しかし、桃太郎は真っ直ぐ薺の目を見られなかった。
「? どうかしましたか?」
「あ、いえ……すみません。予想外のお話だったもので、その……」
「あっ、すみません! くらいおはなしでしたね! しかし、わたしはいま、こうして働かせていただけて、本当にしあわせですから! あまり気にしないでください」
「あ、はい……」
桃太郎は、何とか話を逸らそうと思考を巡らせる。
「あ、そうです! 薺さんは、誰か殿方とお付き合いしたりは?」
「おつきあい、ですか?」
「薺さん、博識で真面目ですから、さぞモテるんでしょう」
「い、いえいえ、そんなことは!」
薺は、あちこち視線を彷徨わせ、両の人差し指をチョイチョイと合わせた。
「その、恋心、というんでしょうか、そういったものが、わたしにはわからなくて……」
この800年、それこそ星の数ほどのカップルや夫婦を見てきたし、読み物として、恋物語を読んだりもした。
すぐ傍に、万年発情期と言っても差し支えのない男すら居る。
それでも、胸を焦がすような熱い想いというものが何なのか、今でもよく分からない。
「薺さんが言うと、仏っぽくてしっくりきますね」
「ほっ、仏様とくらべさせていただくだなんておそれ多い!」
「そうっスか? 誰がどう見ても神様仏様っスよ?」
「そんなことはっ……桃太郎さんはどうなのですか?」
「どう、というと?」
「生前や天国にいらっしゃってから、好いている女性はいらっしゃらないのですか?」
「えっ、俺ですか……いや、まぁ……生前は何人かいましたけども……」
「そうなのですか。そのときは、焦がれるような熱い想い、というものを抱いていたのですか?」
「え!? いや、それは、どうでしょう……」
あまりにも純真無垢に、恋心について問うてくる薺。
桃太郎は何となく恥ずかしくて、視線を彷徨わせた。
桃太郎が困っていると察した薺は、ハっとして、掃除の続きを再開する。
「すみませんっ、ずけずけと! はやく掃除を終わらせてしまいましょう!」
「あ、いえ……」
気を紛らわすように箒を操る薺。
その後ろ姿を、桃太郎はボーっと見つめた。
(他人の心の機微を察するのは得意なんだから、恋心も分かりそうなものだけど……)
不思議なものだな、と思いつつ、気持ちを切り替えて、掃除に集中した。
その後。
日付を跨ぐかどうかの時間になって、薺と桃太郎は、ようやく寝床につくことが出来た。
本当はもう少し早く終わらせられたが、明日が休業日のため、いつもはやらないところまで、掃除の範囲を広げたのだ。
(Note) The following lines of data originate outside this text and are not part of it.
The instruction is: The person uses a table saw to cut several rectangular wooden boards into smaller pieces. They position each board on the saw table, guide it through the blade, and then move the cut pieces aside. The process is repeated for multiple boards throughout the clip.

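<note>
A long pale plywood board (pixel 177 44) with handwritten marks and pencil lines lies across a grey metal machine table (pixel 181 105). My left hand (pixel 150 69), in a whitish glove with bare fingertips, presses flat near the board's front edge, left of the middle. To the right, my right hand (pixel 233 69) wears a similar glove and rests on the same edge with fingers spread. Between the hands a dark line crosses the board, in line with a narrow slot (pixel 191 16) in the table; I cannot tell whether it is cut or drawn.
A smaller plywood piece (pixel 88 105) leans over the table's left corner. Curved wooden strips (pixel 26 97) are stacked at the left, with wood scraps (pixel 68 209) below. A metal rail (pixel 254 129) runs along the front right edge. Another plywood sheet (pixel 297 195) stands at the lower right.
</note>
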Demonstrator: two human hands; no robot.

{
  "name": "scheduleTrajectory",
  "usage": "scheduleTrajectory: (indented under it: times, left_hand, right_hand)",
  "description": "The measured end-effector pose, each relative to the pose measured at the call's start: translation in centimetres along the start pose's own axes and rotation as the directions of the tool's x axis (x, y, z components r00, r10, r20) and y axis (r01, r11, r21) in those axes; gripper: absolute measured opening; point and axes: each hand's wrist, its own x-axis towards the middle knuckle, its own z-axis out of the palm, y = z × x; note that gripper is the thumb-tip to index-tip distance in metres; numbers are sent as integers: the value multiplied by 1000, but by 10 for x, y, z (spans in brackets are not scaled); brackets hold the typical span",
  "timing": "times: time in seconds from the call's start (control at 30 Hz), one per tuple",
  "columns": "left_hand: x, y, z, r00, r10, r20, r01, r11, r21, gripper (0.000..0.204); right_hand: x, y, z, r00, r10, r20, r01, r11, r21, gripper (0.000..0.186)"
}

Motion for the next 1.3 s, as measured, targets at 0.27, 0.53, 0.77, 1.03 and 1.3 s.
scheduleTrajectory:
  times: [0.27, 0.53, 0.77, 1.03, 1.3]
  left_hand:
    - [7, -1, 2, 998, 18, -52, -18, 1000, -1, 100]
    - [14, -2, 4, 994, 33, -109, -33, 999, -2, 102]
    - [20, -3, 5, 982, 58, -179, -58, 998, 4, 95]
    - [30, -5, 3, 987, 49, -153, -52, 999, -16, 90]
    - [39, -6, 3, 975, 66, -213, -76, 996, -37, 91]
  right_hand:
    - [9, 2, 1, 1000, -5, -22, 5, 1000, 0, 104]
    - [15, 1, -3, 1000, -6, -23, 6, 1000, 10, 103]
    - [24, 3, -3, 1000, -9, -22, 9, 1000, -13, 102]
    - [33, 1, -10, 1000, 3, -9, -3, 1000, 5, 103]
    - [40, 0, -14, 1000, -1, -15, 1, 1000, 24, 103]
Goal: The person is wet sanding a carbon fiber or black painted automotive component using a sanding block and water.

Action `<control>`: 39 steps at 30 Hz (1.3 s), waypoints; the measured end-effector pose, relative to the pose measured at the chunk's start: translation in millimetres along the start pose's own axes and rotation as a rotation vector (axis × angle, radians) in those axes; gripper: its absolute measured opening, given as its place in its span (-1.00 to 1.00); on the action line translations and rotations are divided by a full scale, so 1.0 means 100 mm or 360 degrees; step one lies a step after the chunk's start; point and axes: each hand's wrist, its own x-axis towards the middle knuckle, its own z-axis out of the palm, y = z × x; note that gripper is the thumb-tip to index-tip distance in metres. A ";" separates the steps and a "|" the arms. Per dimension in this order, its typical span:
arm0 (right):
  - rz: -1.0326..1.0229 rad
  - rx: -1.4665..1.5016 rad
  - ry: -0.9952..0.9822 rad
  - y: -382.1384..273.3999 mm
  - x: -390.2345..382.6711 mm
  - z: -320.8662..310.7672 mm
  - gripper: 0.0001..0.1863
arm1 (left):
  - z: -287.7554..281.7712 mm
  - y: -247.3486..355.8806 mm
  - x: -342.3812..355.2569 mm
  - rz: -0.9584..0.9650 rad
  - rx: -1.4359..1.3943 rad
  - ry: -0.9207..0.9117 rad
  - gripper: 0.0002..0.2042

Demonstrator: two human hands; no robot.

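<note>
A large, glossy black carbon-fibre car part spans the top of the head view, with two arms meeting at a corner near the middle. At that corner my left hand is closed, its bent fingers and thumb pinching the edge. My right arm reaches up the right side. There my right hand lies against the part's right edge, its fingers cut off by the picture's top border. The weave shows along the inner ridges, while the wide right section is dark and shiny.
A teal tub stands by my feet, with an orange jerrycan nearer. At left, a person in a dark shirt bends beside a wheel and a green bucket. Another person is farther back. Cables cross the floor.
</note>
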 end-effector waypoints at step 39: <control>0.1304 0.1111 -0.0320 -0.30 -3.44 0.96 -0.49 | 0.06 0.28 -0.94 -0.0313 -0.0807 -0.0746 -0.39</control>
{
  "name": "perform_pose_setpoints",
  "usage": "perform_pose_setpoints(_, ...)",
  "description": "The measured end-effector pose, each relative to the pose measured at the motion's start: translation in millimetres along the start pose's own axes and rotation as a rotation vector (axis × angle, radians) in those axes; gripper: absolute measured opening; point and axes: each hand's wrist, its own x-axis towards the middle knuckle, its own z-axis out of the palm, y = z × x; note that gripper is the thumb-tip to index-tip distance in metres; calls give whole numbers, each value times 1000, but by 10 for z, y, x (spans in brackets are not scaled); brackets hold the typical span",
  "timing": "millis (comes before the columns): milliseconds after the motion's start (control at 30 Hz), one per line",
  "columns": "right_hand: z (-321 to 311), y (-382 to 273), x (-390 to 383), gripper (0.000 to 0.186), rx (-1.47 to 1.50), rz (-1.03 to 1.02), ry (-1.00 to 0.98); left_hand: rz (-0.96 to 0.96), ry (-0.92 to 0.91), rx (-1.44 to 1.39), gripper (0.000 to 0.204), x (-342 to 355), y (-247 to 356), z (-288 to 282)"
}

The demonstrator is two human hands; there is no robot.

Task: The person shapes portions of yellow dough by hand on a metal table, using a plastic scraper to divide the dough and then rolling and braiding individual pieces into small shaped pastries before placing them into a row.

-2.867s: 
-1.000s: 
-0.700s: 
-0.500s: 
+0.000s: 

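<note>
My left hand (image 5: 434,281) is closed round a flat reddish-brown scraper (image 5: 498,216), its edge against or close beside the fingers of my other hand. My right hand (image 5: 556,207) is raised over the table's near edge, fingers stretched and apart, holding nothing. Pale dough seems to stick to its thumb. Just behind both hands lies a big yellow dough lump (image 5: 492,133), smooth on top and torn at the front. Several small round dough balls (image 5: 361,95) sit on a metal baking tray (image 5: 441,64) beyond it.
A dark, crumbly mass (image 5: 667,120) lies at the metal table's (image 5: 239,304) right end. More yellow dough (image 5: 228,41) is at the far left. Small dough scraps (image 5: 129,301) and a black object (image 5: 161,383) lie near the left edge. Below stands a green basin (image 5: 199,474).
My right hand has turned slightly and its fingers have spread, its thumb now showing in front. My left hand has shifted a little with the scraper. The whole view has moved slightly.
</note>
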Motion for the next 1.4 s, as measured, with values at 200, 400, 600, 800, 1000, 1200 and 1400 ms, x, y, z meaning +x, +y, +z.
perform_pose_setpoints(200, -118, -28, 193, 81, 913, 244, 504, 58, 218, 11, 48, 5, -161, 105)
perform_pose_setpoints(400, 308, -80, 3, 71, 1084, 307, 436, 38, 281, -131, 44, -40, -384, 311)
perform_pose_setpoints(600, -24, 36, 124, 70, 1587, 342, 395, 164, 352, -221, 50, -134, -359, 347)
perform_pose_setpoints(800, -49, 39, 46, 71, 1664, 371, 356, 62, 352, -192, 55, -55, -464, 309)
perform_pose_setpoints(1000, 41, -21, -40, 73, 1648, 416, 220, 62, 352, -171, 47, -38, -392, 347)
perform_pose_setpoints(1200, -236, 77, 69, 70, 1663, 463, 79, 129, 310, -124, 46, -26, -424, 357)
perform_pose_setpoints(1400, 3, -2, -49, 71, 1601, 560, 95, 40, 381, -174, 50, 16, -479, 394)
自室で、布団に潜った薺は、じっと天井を見つめていた。
よく聞こえる兎耳には、白澤の楽しそうな声や、鬼女の妖艶な嬌声が聞こえる。
「……」
何が楽しいのかは、よく分からない。
ただ、白澤は女遊びが好きな性分なのだと、割り切って考えてきた。
「……愛……恋…」
薺は、布団を頭まで被って、丸くなった。